⏱️ Instruction Execution
How the CPU fetches, decodes, and executes instructions step by step through the instruction cycle.
The Instruction Cycle
Fundamental CPU Operation
Cycle States in Detail
PC sends address to MAR → memory read → instruction → MDR → IR. PC incremented by 4.
Control unit decodes opcode and funct fields. Register file reads rs and rt. Sign-extends immediate if needed.
ALU performs operation: arithmetic, logical, address calculation, or branch target computation. Condition flags set.
For loads: MAR ← address, memory read → MDR. For stores: MAR ← address, MDR ← data, memory write. Skip for ALU ops.
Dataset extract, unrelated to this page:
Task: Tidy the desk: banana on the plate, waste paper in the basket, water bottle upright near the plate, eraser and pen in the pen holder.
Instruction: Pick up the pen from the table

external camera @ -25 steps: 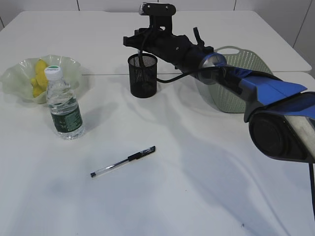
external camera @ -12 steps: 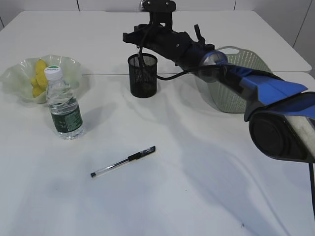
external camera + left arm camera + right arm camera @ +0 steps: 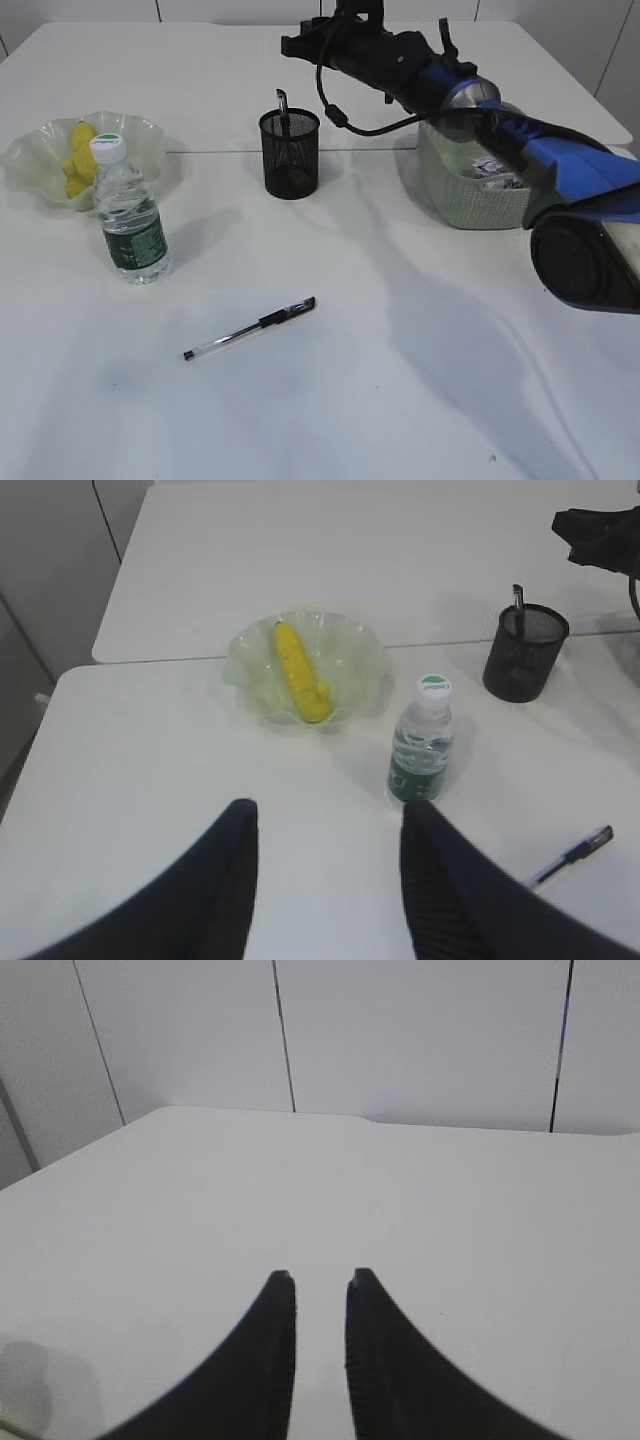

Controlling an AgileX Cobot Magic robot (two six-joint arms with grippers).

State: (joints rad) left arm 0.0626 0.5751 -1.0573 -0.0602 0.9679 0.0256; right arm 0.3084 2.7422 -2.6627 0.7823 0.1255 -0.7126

Result written to register file (rd for R-type, rt for I-type). For loads: MDR → register. PC updated (or loaded from branch target).
Interactive CPU Simulator
Addressing Mode Impact on Execution
| Addressing Mode | Extra Cycles | Explanation |
|---|---|---|
| Immediate | 0 | Operand is in instruction register; no extra access |
| Register | 0 | Operand in register file; accessed during ID |
| Register Indirect | 1 | Need memory access to get operand after address calculation |
| Indirect | 2 | Memory access to get address, then another to get operand |
| Indexed | 1 | Base + index calculation in EX, then memory access in MEM |
Multiple Bus Architecture
CPU Internal Buses for Execution
During a single cycle, the register file reads rs onto Bus A and rt onto Bus B simultaneously. The ALU computes the result while the next instruction is being fetched over the instruction bus. This parallelism is key to single-cycle-per-instruction execution in RISC designs.
CPU Simulator (C Code)
c
#include <stdint.h>
typedef struct {
uint32_t regs[32];
uint32_t pc;
uint32_t memory[4096];
uint32_t ir; // instruction register
uint32_t mar; // memory address register
uint32_t mdr; // memory data register
} CPU;
void fetch(CPU *cpu) {
cpu->mar = cpu->pc; // address out
cpu->mdr = cpu->memory[cpu->mar >> 2]; // memory read
cpu->ir = cpu->mdr; // load IR
cpu->pc += 4; // increment PC
}
void execute(CPU *cpu) {
uint8_t opcode = (cpu->ir >> 26) & 0x3F;
uint8_t rs = (cpu->ir >> 21) & 0x1F;
uint8_t rt = (cpu->ir >> 16) & 0x1F;
uint8_t rd = (cpu->ir >> 11) & 0x1F;
uint8_t funct = cpu->ir & 0x3F;
int16_t imm = (int16_t)(cpu->ir & 0xFFFF);
if (opcode == 0) { // R-type
switch (funct) {
case 0x20: cpu->regs[rd] = cpu->regs[rs] + cpu->regs[rt]; break;
case 0x22: cpu->regs[rd] = cpu->regs[rs] - cpu->regs[rt]; break;
case 0x24: cpu->regs[rd] = cpu->regs[rs] & cpu->regs[rt]; break;
case 0x25: cpu->regs[rd] = cpu->regs[rs] | cpu->regs[rt]; break;
}
} else if (opcode == 0x23) { // LW
uint32_t addr = cpu->regs[rs] + imm;
cpu->regs[rt] = cpu->memory[addr >> 2];
}
}
void run(CPU *cpu) {
while (cpu->pc < sizeof(cpu->memory)) {
fetch(cpu);
execute(cpu);
}
}Interview Questions
Explain the Fetch-Decode-Execute cycle in detail.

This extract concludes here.